**Problem to work on**
Tally the lines in the following entries that include the word "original"; state only the total.

**Collected data**
+ + + + +
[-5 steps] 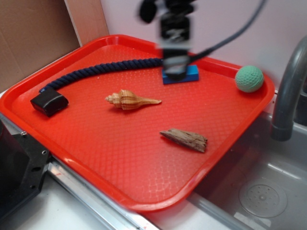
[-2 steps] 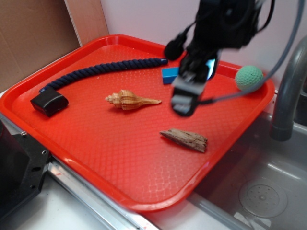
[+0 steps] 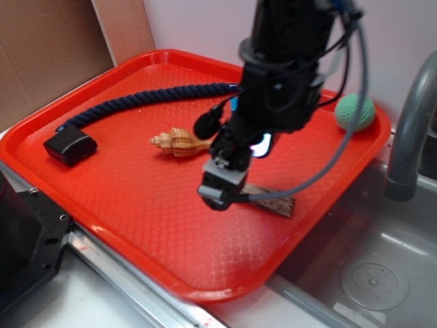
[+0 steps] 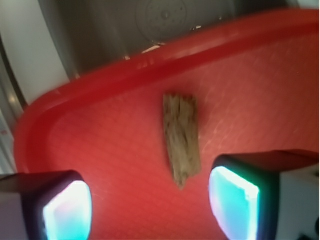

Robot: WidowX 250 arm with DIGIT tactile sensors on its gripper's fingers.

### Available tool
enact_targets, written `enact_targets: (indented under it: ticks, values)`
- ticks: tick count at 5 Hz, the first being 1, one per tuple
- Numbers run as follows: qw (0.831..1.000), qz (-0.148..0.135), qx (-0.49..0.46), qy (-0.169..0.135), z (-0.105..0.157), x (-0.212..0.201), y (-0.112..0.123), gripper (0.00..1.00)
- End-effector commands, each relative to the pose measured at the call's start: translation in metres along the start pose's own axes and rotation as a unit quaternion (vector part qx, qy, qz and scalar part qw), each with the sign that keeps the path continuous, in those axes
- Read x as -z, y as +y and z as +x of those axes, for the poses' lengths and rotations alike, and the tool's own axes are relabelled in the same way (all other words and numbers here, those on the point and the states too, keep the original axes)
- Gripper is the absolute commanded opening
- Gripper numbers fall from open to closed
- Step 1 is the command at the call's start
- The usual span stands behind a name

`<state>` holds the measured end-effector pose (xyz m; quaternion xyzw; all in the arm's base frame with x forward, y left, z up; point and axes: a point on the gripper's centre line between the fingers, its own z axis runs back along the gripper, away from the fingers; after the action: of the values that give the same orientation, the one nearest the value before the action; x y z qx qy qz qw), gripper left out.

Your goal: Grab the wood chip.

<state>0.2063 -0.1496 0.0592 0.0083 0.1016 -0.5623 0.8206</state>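
The gripper [image 3: 220,186] hangs low over the red tray [image 3: 123,198], its fingers spread wide apart and holding nothing. In the wrist view the two glowing finger pads [image 4: 67,210] sit at the bottom corners with a broad stretch of bare tray between them.

The wood chip [image 4: 181,137] lies flat on the tray ahead of the gripper [image 4: 150,210], closer to the right-hand pad than to the left one in that view. Its pointed end faces the gripper and comes just short of the line between the pads; its blunt, squared end points away toward the tray's rim. No pad touches it. In the exterior view the gripper covers the chip's pointed end, so only the blunt half of the wood chip [image 3: 276,203] shows, just beside the fingertips on the side toward the sink [image 3: 369,273].

Behind the gripper, partly hidden by the arm, lies a tan striped seashell [image 3: 179,142]. Farther back a dark blue rope [image 3: 150,99] runs along the tray, ending near a black block [image 3: 69,145] well off to the side. A green ball [image 3: 355,112] rests in the tray's far corner, on the sink side of the arm, near a grey faucet [image 3: 410,130]. A sliver of a blue block [image 3: 234,104] shows behind the arm.
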Motion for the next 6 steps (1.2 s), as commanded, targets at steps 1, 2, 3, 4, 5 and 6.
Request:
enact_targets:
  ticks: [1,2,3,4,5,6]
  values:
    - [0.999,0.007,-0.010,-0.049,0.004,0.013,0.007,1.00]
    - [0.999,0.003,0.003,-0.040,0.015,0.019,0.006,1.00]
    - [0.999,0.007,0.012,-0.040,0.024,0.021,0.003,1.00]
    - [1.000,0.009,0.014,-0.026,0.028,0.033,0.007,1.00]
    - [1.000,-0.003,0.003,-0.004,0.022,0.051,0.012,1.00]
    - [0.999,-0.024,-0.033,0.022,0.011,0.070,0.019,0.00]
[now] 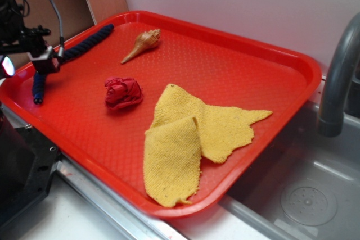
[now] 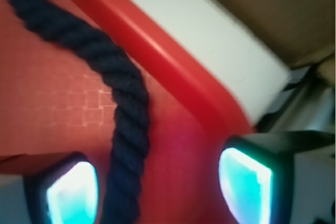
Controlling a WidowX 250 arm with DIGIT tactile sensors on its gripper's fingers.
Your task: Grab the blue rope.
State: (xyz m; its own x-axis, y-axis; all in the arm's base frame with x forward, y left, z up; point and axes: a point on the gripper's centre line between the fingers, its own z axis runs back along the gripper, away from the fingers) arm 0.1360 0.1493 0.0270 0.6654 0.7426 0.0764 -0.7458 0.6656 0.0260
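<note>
Rope (image 2: pixel 123 114) between open gripper (image 2: pixel 157 187) fingers.

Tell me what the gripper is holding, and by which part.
Nothing yet. The gripper is open, straddling the blue rope near its middle bend, fingers not closed on it.

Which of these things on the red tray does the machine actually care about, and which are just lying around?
Part of the job:
blue rope
end effector, open, straddling the rope

Just lying about:
seashell
red fabric ball
yellow cloth
</note>
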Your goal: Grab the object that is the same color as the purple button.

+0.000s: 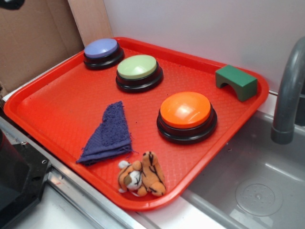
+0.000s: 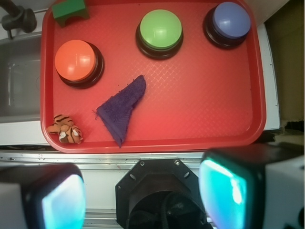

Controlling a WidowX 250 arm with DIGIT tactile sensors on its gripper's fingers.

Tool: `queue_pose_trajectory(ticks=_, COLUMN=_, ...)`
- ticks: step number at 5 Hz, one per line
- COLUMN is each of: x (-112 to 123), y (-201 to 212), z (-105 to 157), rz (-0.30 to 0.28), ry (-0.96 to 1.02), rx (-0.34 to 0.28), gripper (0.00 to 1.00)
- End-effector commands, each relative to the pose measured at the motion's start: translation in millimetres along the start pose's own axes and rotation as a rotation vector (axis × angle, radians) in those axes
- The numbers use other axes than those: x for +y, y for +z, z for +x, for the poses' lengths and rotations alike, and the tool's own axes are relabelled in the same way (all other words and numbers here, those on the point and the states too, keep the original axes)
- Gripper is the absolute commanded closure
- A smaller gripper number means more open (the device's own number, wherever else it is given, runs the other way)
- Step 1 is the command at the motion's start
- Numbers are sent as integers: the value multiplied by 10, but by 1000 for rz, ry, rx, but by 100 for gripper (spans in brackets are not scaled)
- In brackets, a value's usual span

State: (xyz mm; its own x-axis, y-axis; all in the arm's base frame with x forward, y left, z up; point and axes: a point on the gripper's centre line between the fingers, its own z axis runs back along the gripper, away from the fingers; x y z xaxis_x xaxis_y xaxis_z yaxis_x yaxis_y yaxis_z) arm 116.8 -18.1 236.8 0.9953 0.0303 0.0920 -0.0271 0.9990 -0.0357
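Gripper (image 2: 138,195) open, high above cloth (image 2: 121,108)

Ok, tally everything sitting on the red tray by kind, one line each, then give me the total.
Push buttons: 3: purple button, light green button, orange button
Folded purple cloth: 1
Plush tiger: 1
Green arch block: 1
Total: 6 things on the red tray

Cloth (image 1: 107,136) clear above — orange button (image 1: 186,116) near, plush tiger (image 1: 142,178) just beside.
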Motion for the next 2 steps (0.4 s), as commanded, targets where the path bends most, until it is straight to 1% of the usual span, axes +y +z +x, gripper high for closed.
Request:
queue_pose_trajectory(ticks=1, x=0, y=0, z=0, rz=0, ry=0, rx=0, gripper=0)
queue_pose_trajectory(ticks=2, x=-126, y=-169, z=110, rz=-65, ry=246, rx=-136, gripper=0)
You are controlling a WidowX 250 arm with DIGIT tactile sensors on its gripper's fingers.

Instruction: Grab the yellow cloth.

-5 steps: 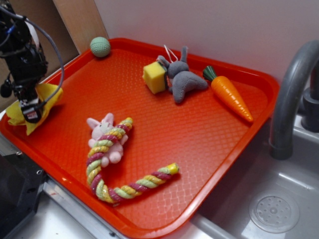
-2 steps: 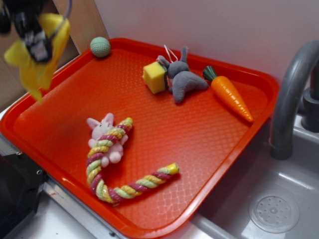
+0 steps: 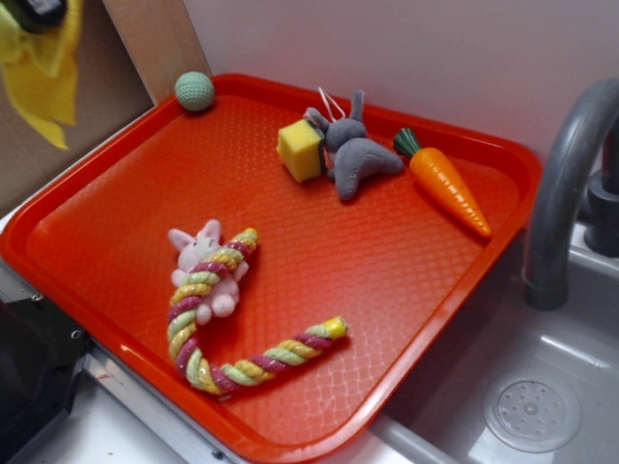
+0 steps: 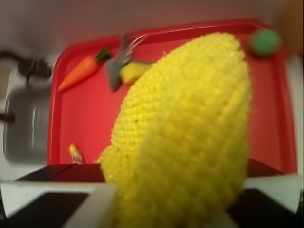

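Cloth, yellow cloth [image 3: 44, 72]: hanging in folds above the orange tray's [image 3: 503, 208] left rear corner, clear of its surface, suspended from gripper [image 3: 34, 10]. Fingers mostly out of frame; apparently pinched on fabric, since it dangles unsupported. Grab judged complete.

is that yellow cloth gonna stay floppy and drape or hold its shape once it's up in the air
Probably floppy: the yellow cloth hangs in loose pointed folds below the gripper. Its fuzzy knobbly pile in the wrist view suggests it is light and not slippery.
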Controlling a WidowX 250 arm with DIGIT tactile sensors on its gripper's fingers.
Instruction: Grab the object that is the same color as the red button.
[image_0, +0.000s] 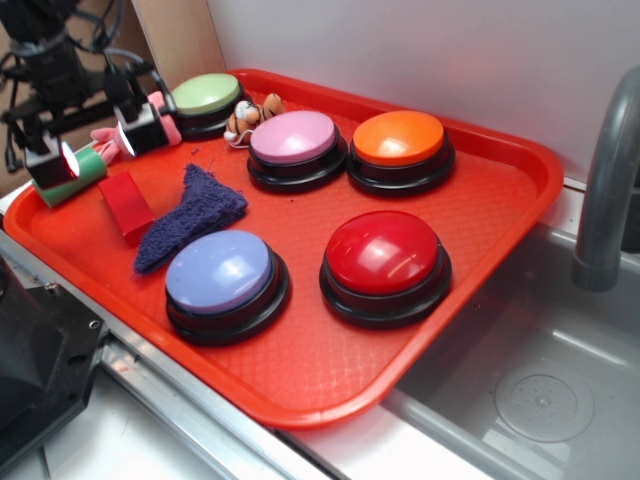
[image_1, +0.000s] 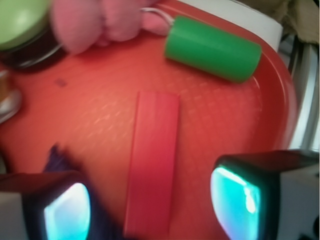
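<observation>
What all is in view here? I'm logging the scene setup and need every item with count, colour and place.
tray: 1, red, on the counter beside the sink
buttons: 5, on the tray; green at back left, pink, orange, blue, red button at front right
block: 1, red, left part of tray
cylinder: 1, green, lying near the left rim
cloth: 1, dark blue, beside the block
pink soft toy: 1, by the green button
small tiger figure: 1, orange and white, back of tray
sink: 1, grey, right, with faucet
end effector: 1, black, open above the block
</observation>
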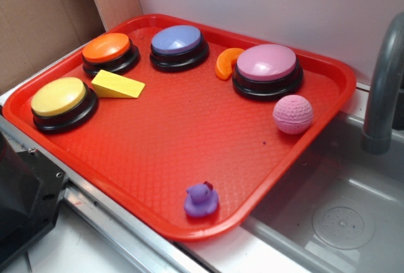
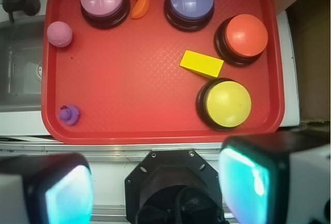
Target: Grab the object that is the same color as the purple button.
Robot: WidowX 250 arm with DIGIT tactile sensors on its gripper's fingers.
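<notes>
A small purple duck (image 1: 201,200) stands near the front edge of the red tray (image 1: 177,140); in the wrist view the duck (image 2: 69,115) is at the tray's lower left corner. The purple button (image 1: 178,46) sits at the tray's back; the wrist view has the button (image 2: 190,2) at top centre. My gripper (image 2: 155,190) hangs high above the robot's base, off the tray's near edge. Its two fingers (image 2: 67,193) stand wide apart with nothing between them. The gripper itself does not show in the exterior view.
Also on the tray (image 2: 155,125): a pink button (image 1: 267,70), an orange button (image 1: 110,52), a yellow button (image 1: 62,101), a yellow wedge (image 1: 117,85), an orange crescent (image 1: 226,62), a pink dimpled ball (image 1: 293,114). A grey sink (image 1: 341,210) with a faucet (image 1: 382,84) lies right of the tray.
</notes>
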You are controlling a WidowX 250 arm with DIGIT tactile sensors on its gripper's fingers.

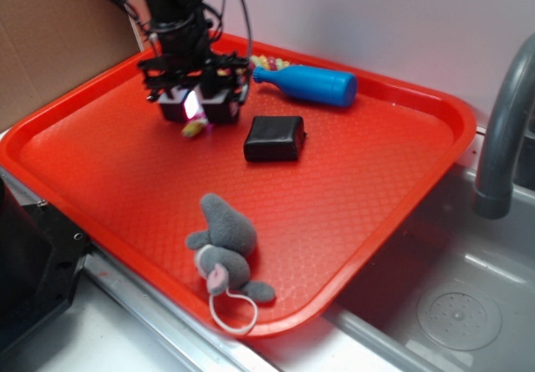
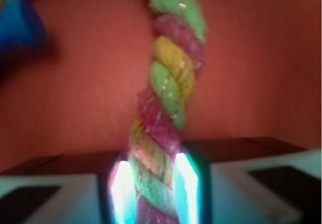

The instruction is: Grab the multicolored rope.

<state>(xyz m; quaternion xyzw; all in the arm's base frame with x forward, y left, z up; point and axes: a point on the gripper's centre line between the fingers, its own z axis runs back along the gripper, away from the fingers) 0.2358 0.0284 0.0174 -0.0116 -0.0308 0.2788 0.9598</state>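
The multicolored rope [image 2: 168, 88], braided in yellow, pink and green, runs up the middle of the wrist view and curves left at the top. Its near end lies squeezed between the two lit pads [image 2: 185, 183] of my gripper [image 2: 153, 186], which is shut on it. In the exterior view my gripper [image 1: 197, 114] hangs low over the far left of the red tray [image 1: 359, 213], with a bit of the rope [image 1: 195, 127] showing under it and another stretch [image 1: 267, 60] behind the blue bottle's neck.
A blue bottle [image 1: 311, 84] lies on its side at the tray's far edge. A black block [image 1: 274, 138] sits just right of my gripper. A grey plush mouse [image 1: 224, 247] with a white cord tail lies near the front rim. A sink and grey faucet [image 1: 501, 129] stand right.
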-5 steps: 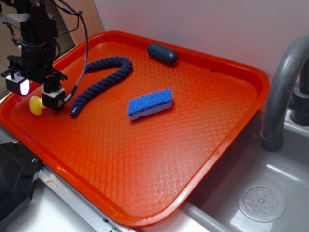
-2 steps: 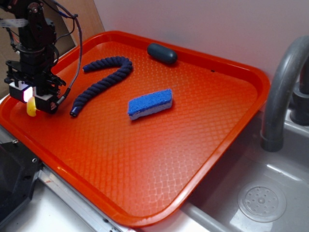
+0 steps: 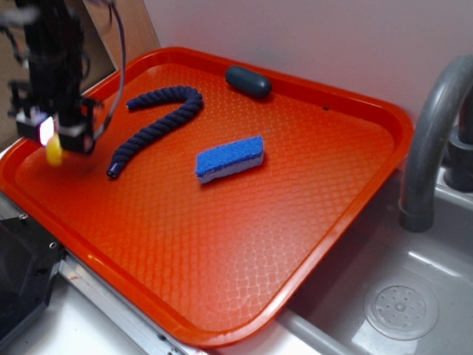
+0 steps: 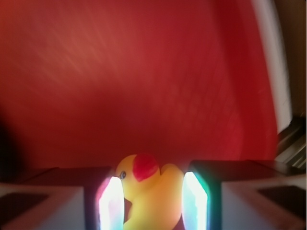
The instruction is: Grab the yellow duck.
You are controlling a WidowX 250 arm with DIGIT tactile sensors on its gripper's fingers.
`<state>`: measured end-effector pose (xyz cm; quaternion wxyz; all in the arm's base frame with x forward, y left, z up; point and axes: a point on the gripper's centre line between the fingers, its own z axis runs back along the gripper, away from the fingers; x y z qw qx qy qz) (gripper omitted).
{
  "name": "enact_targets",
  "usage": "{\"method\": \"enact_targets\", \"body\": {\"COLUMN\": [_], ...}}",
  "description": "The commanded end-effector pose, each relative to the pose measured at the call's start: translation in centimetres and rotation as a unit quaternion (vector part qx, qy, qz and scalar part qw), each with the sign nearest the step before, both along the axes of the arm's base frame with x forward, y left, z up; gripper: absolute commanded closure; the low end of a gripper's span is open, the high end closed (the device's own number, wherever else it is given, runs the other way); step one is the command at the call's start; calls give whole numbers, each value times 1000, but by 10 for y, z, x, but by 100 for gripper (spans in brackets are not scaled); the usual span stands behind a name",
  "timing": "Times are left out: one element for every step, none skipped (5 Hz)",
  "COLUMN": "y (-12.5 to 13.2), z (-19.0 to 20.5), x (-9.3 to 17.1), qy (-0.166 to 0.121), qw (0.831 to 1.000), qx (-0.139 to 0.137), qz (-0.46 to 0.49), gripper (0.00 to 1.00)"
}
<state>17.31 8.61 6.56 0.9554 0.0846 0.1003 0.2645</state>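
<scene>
Clearly the yellow duck [image 4: 146, 194] sits pinched between the two glowing fingers [image 4: 111, 203] of the gripper [image 3: 52, 135], held just above the tray [image 3: 222, 244] near its left edge. It looks light, hollow and soft, so it should give under the squeeze; its glossy, rounded skin could let it squirt out. The hold is across the body's flanks, below the head, which seems the sound place. A blue sponge [image 3: 230, 158] and dark rope [image 3: 151, 126] lie well apart.
</scene>
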Motion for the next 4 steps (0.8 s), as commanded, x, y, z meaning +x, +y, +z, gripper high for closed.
{"method": "enact_targets", "body": {"y": [-41,-79,-106,-108], "z": [99,133,155,148], "x": [17,-3,-29,-26], "qy": [-111,-142,-169,-141], "qw": [991,977,963,959], "qx": [-71,-113,-134,-155], "qz": [-31,-111,-160,-188], "gripper": [100,100,100,100]}}
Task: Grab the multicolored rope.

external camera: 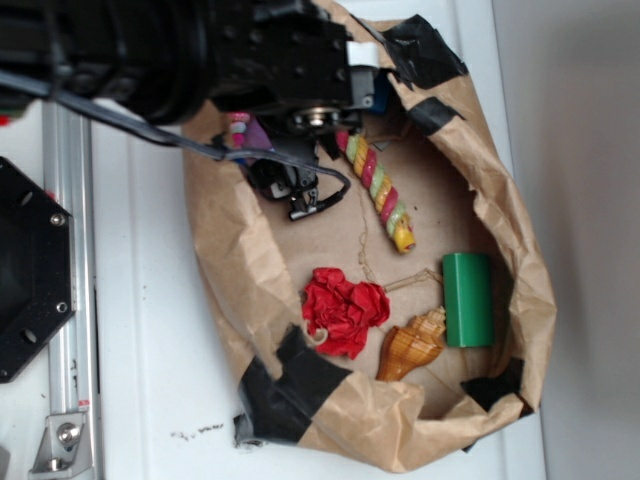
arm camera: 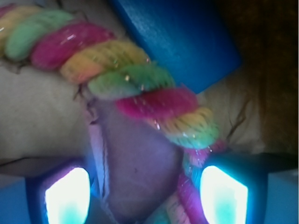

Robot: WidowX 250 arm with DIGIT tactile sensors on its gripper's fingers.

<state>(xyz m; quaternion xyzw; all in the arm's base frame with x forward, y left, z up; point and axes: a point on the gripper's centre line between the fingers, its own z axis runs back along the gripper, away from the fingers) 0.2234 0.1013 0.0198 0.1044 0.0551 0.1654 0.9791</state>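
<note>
The thick twisted rope of red, yellow and pale green strands (external camera: pixel 380 190) lay along the far edge of the crumpled brown paper tray (external camera: pixel 250 290), its upper end hidden beneath the black arm. In the wrist view the rope (arm camera: pixel 140 88) crossed just ahead of the gripper (arm camera: pixel 145 189), whose jaws stood spread, grasping nothing. A blue block (arm camera: pixel 182 37) sat close behind; closing off-centre could pinch only one strand, or nudge that block.

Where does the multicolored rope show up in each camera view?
Exterior: the multicolored rope lies diagonally in the paper-lined tray's upper middle, its top hidden under the arm.
Wrist: it runs from upper left toward lower right.
Shared landmark: the blue block beside the rope.
</note>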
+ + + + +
**Output for this task**
2